1.8 Directory structure

In addition to using RStudio Projects, it’s also really good practice to structure your working directory in a consistent and logical way to help both you and your collaborators. We frequently use the following directory structure in our R based projects

 

 

In our working directory we have the following directories:

  • Root - This is your project directory containing your .Rproj file.

  • data - We store all our data in this directory. The subdirectory called raw_data contains raw data files and only raw data files. These files should be treated as read only and should not be changed in any way. If you need to process/clean/modify your data do this in R (not MS Excel) as you can document (and justify) any changes made. Any processed data should be saved to a separate file and stored in the processed_data subdirectory. Information about data collection methods, details of data download and any other useful metadata should be saved in a text document (see README text files below) in the metadata subdirectory.

  • R - This is an optional directory where we save all of the custom R functions we’ve written for the current analysis. These can then be sourced into R using the source() function.

  • Rmd - An optional directory where we save our R markdown documents.

  • scripts - All of the main R scripts we have written for the current project are saved here.

  • output - Outputs from our R scripts such as plots, HTML files and data summaries are saved in this directory. This helps us and our collaborators distinguish what files are outputs and which are source files.

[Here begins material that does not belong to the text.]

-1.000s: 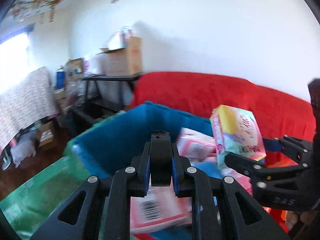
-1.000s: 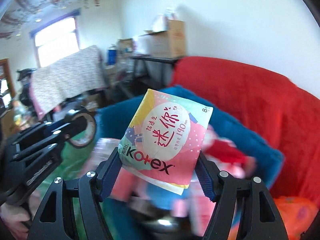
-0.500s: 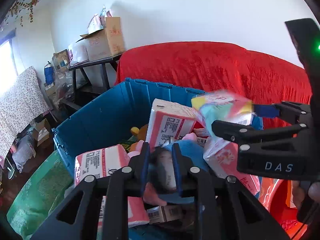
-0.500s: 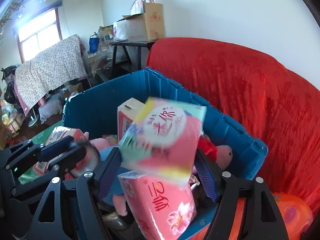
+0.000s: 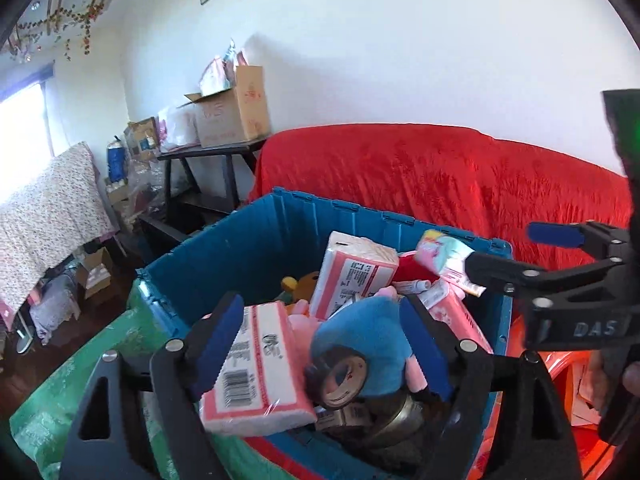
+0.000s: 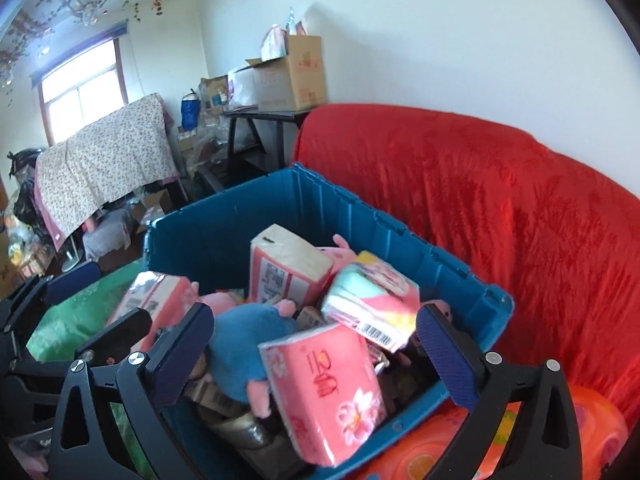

Of course, the structure described above is just what works for us most of the time and should be viewed as a starting point for your own needs. We tend to have a fairly consistent directory structure across our projects as this allows us to quickly orientate ourselves when we return to a project after a while. Having said that, different projects will have different requirements so we happily add and remove directories as required.

You can create your directory structure using Windows Explorer (or Finder on a Mac) or within RStudio by clicking on the ‘New folder’ button in the ‘Files’ pane.

 

 

An alternative approach is to use the dir.create() and list.files() functions in the R Console.

# create directory called 'data'
dir.create('data')

# create subdirectory raw_data in the data directory
dir.create('data/raw_data')

# list the files and directories
list.files(recursive = TRUE, include.dirs = TRUE)

# [1] "data"  "data/raw_data"   "first_project.Rproj"